Ворон на подоконнике смотрел на Матвея с немым укором. Не просто сидел, а именно что смотрел – жёлтым, пронзительным глазом, в котором плескался целый океан чужого разума. Матвей отвёл взгляд, притворившись, что разглядывает трещину на потолке своей комнаты. Он давно понял: стоит поддаться панике, и эти… контакты… только учащаются.
«Всё нормально, – судорожно глотая, подумал он. – Птицы не могут так смотреть. Это просто игра света. И они не могут… шептать».
А шёпот не умолкал. Не в ушах, а где-то в самой кости, в затылке. Тихий, шелестящий, как ползущие по бумаге сухие листья. Неразборчивый, но оттого ещё более жуткий.
Мать с утра хмурилась.
– Опять не спал? Выглядишь, как поганка после дождя.
– Учу, – буркнул Матвей, отодвигая тарелку с омлетом. – Контрольная по алгебре.
Ложь была горькой на вкус. Как он мог сказать, что его ночь украли тени за окном, которые двигались чуть быстрее, чем должны были? Или что соседский кот, пробегая мимо, ясно и членораздельно прошипел в его сторону: «Бе-е-е-ги…»?
Московское метро в час пик было законным адом. Матвей, зажатый в душной толпе в вагоне кольцевой линии, пытался уцелеть в этом хаосе. Он вжался в угол, наушники оглушительно играли тяжёлый рок, но даже сквозь рёв гитар пробивался тот самый шёпот. Теперь в нём слышались отдельные слова, обрывки, от которых стыла кровь.
…скоро…
…проснёмся…
…найди…
Он зажмурился. «Этого нет. Я просто устал. Перегрузился. Надо выспаться, и всё пройдёт».
Внезапно музыка в наушниках захрипела и умерла, а свет в вагоне померк, на секунду погрузив всё в полумрак. В эту секунду тишины шёпот разом стал оглушительно ясным.
…МАТВЕЙ…
Его имя. Они знали его имя.
Ледяная игла страха вошла в самое сердце. Он рванулся к двери, на следующей же станции, не разбирая пути, вылетел из вагона и почти бежал по бесконечным, похожим на лабиринт коридорам станции. Ему нужно было на улицу. На воздух. Где нет этой давящей толщи бетона, где не шепчут тени.

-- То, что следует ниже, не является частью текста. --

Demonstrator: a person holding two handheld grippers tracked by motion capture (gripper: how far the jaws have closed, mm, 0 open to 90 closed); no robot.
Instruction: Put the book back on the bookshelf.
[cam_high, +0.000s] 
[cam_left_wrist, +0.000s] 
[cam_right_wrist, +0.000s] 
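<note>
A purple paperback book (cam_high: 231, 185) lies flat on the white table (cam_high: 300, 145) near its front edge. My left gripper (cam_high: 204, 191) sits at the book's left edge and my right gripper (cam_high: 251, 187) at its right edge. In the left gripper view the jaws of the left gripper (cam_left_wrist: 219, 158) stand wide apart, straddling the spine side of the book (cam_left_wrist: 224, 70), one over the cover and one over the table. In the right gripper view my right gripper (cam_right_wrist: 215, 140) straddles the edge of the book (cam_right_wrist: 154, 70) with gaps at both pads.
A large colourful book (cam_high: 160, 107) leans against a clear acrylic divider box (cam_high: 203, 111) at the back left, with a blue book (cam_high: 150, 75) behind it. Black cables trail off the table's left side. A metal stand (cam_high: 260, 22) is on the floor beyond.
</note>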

Он свернул в старый, плохо освещённый переход – тот, что всегда был пустым и пах сыростью и временем. И тут понял, что заблудился. Он был здесь сто раз, но сейчас стены сдвинулись, а знакомая лестница куда-то исчезла. Он бежал по кругу, и с каждым шагом воздух становился гуще, холоднее. Фонари мигали, выхватывая из тьмы искажённые тени на стенах – тени, у которых не было хозяев.
Из мрака впереди выползла… капля. Капля живой, густой темноты. Она пульсировала, росла, из неё вытягивались тонкие, костлявые щупальца. Шёпот превратился в оглушительный визг, вбивающийся прямо в мозг. Пустота в центре существа потянулась к нему, обещая не смерть, а нечто худшее – полное, безвозвратное растворение.
Матвей отшатнулся, прижался к холодной кафельной стене. Сердце колотилось так, что вот-вот выпрыгнет из груди. Он был в ловушке.
– Отойди от пацана, нечисть.
Новый голос. Не шёпот, а низкий, твёрдый бас, прозвучавший прямо у него за спиной. Голос был полон такой немыслимой силы, что визг тут же стих, а тень перед ним отпрянула.
Матвей обернулся. В проходе стоял мужчина. Не просто высокий, а исполинского роста, в длинном проре́женном плаще, из-под которого виднелась старая кожаная куртка. Его лицо, испещрённое морщинами, не выражало ни страха, ни удивления – лишь спокойную, почти профессиональную усталость. В одной руке он держал нечто, похожее на старый посох из коряги, на конце которого тускло мерцала вмороженная в дерево янтарная бусина.
– Я с тобой, – коротко кивнул незнакомец Матвею, и его взгляд, светлый и острый, как лезвие, на секунду задержался на нём. – А ты, – он повернулся к твари, – убирайся в свою трещину. Здесь тебе не рады.
Существо из тьмы издало звук, похожий на скрежет ломающегося стекла, и ринулось вперёд. Незнакомец даже не сдвинулся с места. Он просто вынес вперёд посох и буркнул что-то короткое и гортанное. Слово было незнакомым, но Матвей почувствовал его силу – оно сжало воздух, как ударная волна.